### Task brief:
Copy out each line of the data that holds the string "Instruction".

### Recorded information:

------

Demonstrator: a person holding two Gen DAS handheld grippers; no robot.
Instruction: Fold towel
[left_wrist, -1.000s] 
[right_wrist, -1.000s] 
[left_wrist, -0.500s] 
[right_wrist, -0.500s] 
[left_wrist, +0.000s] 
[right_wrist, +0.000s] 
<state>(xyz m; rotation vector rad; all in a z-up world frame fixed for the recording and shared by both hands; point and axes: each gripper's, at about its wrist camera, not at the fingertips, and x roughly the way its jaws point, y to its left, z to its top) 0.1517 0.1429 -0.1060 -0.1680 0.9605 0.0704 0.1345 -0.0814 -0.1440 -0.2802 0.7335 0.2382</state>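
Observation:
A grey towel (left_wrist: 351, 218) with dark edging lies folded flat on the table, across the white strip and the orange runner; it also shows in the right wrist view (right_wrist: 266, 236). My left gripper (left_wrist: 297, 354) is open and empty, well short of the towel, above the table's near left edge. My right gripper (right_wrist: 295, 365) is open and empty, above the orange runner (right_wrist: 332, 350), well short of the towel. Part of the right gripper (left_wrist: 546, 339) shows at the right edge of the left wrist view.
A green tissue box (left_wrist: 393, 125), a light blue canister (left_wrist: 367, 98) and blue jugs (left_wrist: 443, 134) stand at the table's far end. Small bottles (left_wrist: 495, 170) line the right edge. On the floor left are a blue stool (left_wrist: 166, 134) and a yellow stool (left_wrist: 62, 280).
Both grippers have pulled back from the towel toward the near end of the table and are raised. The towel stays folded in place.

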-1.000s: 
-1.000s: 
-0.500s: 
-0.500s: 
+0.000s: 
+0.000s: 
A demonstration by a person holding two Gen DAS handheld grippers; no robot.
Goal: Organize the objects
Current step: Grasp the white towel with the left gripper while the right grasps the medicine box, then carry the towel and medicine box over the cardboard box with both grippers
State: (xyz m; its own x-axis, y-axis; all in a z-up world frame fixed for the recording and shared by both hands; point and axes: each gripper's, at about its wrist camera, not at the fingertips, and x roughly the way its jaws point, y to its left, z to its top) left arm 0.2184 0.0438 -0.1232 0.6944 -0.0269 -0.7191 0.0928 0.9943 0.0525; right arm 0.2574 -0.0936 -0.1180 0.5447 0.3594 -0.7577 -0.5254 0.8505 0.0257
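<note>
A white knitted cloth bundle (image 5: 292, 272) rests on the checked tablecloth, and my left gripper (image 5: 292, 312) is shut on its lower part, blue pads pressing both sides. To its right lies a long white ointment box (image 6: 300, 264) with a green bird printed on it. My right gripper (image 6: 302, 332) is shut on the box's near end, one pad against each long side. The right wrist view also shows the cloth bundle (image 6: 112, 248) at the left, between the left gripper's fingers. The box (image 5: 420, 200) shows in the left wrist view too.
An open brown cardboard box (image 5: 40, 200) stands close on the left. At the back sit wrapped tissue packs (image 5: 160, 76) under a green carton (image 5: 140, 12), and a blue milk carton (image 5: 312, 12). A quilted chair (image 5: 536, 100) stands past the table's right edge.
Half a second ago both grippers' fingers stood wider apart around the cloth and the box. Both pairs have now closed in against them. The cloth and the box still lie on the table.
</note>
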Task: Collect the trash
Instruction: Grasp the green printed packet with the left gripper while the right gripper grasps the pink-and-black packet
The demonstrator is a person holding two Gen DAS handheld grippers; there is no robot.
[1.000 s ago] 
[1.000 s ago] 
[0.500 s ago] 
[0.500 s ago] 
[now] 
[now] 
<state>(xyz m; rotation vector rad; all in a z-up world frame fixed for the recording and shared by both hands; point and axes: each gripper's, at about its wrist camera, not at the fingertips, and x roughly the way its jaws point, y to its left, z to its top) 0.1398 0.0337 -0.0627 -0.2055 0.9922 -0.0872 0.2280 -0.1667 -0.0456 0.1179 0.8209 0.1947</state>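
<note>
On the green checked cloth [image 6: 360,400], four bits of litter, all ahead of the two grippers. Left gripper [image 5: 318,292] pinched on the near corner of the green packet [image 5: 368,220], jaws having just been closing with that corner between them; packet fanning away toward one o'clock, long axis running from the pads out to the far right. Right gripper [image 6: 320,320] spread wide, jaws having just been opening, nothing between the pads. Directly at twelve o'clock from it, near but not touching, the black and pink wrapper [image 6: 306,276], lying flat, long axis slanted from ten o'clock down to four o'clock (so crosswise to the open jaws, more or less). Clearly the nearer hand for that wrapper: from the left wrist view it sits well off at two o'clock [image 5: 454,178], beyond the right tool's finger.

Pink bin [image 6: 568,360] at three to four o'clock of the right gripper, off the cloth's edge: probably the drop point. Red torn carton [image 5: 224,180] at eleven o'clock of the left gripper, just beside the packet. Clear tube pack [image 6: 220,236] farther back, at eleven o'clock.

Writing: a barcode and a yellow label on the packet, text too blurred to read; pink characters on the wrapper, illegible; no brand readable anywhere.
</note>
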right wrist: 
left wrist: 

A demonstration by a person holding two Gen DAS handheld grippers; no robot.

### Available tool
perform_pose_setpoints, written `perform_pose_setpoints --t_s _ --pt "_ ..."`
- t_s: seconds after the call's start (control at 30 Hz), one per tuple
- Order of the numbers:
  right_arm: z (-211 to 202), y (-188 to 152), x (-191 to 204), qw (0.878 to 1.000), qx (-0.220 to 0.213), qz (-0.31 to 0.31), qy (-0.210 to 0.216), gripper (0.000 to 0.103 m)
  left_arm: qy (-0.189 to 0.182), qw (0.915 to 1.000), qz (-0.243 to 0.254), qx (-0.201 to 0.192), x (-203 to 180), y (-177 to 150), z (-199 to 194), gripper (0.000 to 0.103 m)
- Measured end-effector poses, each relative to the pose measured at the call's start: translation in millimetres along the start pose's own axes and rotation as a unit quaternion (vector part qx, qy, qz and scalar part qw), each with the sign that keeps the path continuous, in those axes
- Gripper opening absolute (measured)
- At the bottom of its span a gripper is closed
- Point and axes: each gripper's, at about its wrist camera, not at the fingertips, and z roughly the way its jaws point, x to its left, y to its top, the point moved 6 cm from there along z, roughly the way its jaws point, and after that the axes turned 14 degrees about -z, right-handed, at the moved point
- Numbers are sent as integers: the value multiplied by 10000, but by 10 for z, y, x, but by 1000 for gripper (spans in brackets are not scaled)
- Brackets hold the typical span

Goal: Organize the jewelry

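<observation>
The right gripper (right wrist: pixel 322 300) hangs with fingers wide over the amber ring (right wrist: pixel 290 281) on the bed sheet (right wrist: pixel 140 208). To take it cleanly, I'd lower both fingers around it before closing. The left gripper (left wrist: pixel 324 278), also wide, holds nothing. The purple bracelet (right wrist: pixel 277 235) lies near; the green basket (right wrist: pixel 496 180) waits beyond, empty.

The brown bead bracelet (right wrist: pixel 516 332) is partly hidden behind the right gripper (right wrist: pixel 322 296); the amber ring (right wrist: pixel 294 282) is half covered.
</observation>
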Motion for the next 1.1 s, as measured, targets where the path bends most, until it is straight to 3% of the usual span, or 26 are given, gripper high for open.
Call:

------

### Finished exercise:
Instruction: Fold towel
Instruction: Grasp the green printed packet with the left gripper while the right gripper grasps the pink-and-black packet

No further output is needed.